• **Work item**:
Only the lines from the one with "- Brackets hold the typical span" to the end of the data below should be returned, each exactly as it stands.

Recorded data
.....

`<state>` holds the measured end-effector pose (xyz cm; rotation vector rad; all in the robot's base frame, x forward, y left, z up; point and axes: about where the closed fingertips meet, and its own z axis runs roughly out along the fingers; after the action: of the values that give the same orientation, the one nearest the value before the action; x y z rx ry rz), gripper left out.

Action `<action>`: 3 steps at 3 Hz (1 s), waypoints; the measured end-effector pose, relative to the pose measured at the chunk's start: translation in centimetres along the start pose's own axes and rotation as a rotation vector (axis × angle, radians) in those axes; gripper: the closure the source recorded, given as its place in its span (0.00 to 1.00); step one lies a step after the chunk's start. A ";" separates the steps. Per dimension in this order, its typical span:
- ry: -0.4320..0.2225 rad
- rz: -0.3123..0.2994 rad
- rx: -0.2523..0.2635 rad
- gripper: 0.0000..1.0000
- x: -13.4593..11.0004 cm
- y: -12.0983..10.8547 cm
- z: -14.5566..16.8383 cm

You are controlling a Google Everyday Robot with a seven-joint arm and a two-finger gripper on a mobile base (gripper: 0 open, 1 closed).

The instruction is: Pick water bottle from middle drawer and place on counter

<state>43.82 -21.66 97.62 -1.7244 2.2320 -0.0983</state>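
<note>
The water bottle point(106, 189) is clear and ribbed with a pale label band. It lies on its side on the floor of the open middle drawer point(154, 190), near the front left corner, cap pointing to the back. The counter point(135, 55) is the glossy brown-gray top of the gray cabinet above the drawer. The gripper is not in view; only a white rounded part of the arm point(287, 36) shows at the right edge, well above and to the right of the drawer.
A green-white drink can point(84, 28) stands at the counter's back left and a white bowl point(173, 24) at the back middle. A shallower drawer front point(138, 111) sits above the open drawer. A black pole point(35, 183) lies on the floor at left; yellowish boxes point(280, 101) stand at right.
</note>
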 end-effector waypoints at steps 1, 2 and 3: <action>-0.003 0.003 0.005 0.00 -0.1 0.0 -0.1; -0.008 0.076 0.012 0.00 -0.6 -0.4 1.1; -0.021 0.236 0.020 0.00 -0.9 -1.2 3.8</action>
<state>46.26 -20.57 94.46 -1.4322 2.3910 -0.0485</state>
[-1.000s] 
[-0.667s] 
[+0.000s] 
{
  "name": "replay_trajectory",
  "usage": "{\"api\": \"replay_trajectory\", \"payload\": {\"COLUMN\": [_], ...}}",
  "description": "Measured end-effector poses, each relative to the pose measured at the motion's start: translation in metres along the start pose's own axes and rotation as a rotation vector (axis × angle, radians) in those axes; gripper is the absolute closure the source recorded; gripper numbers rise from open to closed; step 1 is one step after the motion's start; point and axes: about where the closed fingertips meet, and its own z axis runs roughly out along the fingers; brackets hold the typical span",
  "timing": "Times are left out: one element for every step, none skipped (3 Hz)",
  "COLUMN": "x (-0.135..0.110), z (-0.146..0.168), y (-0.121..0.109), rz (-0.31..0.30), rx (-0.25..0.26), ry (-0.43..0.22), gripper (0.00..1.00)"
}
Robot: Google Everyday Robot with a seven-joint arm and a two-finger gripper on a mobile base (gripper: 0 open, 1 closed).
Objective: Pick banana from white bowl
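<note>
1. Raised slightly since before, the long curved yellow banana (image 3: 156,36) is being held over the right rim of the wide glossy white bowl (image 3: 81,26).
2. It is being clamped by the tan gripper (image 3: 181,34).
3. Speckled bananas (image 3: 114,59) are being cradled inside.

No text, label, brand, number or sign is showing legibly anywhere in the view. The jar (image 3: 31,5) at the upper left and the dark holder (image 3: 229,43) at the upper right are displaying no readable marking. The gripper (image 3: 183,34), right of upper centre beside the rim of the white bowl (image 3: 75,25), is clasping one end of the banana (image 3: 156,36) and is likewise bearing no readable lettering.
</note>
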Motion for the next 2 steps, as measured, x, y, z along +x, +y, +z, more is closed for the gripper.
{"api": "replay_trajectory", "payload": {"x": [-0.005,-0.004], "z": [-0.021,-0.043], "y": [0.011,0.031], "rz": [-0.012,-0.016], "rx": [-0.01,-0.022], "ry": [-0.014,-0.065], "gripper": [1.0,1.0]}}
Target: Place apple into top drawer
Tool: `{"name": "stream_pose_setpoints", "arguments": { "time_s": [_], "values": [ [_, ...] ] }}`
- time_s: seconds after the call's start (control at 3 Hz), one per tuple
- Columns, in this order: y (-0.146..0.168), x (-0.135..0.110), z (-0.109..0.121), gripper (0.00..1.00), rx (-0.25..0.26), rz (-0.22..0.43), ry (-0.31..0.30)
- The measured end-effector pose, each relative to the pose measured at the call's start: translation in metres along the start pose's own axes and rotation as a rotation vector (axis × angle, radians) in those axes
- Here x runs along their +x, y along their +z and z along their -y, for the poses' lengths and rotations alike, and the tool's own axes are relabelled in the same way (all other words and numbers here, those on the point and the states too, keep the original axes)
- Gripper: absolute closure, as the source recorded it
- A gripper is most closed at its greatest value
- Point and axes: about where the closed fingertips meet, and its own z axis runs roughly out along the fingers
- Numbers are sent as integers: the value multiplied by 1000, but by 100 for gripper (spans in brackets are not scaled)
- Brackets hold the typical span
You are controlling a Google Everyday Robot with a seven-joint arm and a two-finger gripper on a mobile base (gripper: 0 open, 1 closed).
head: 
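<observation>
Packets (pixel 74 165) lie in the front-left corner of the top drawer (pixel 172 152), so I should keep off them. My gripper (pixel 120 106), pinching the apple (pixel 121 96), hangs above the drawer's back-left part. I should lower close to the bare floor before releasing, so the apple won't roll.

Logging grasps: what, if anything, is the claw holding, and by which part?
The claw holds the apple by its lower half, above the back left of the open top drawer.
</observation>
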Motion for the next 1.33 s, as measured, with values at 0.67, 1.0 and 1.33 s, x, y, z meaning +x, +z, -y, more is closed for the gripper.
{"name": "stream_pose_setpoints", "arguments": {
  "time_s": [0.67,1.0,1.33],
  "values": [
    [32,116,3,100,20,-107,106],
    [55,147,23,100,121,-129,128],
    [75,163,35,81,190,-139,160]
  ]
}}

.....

• **Answer to this exercise**:
- Brackets hold the typical span
You are controlling a Google Everyday Robot with a seven-joint arm and a two-finger gripper on a mobile base (gripper: 0 open, 1 closed).
head: 
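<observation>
Packets (pixel 74 165) lie in the front-left corner of the top drawer (pixel 172 152), so I should keep off them. My gripper (pixel 120 106), pinching the apple (pixel 121 96), hangs above the drawer's back-left part. I should lower close to the bare floor before releasing, so the apple won't roll.

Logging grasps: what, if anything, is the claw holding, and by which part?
The claw holds the apple by its lower half, above the back left of the open top drawer.
</observation>
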Motion for the next 1.33 s, as measured, with values at 0.67, 1.0 and 1.33 s, x, y, z meaning +x, +z, -y, more is closed for the gripper.
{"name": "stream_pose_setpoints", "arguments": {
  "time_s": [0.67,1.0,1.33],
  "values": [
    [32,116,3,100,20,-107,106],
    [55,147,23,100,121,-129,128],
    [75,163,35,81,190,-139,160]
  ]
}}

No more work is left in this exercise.